Enter the internet, with promises of borderless flows and unlimited freedoms. In this seemingly infinite information sea, in the words of Nam June Paik, “We're in a boat in the ocean, and we don't know where the shore is.”1 Several decades on, we have subdivided and colonized the internet, while allowing media companies and political parties to subdivide and colonize us. We’ve polluted the stream of information just like we pollute the seas. Internally divided, we are culturally, ecologically, and biologically entangled—but what does entanglement have to do with a queer politics of liberation?
In the era of climate collapse that we colloquially call the “Anthropocene,” the human and masculine chauvinism of our legal systems becomes apparent. Traditionally, laws have been created to privilege humans and give us power over – selectively over other humans as a means of exerting dominance or generically over animal species, plants, lichens, amoebas, minerals, and gases – the stuff of life, whether or not it is itself alive, that we imagine ourselves to transcend when we cultivate the intellect and the visual sensibility of the head. The earth, our life-sustaining ecosystem, is perceived as being “under” us and so its conservation is an afterthought with human economies taking priority. Entanglement proposes the opposite: power with. Nature has its own rights, species are autonomous, and human beings are interdependent on one another and the life world.
What does this look like? It might look like Antigoni Tsagrkrapoulou’s film Dentata Pearls, a 12 minute meditation on interdependency and desire in which bodies entwine and the mysteries of female sexuality are shown to be the greater mysteries of the universe. In this work, as in works by Huntrezz Janos, queer bodies fuse with natural elements such as plants and antlers. Jacolby Satterwhite’s film Avenue B (2018-19) has elements of this fusion as well but loses the utopian tenor in favor of a more confrontational presentation of what it means for Black bodies to be “close to nature.” Zach Blas’ Fag Face Mask (2012) points to how homophobia has been naturalized by the algorithm, turning queerness into a statistical anomaly that can be flagged by a computer.
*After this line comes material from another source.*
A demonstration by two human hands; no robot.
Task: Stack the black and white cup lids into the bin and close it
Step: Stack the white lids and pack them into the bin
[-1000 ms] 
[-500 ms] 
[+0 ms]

What we presume to be “natural” and what is right, good, and just, are often not the same.
In a landmark legal case in New Zealand, the rights of nature have been shown to hold equal weight to so-called “human” concerns, which in fact are usually corporate concerns. The Whanganui river has been granted legal sovereignty over its own ecosystem in the Te Awa Tupua (Whanganui River Claims Settlement) Act 2017, a victory for advocates of posthuman entanglement for whom all of life and life’s support is invested with agency.2 Still, the terms of that agency are being set by corporations, who defined collective personhood along capitalist terms long before Indigenous people were able to functionally incorporate and finally become legible to western law as rivers and forests. This approach sidesteps the continued disenfranchisement of Indigenous communities worldwide, whose leadership bodies and elders are not granted legal personhood that many corporations enjoy by the laws of individual nation-states.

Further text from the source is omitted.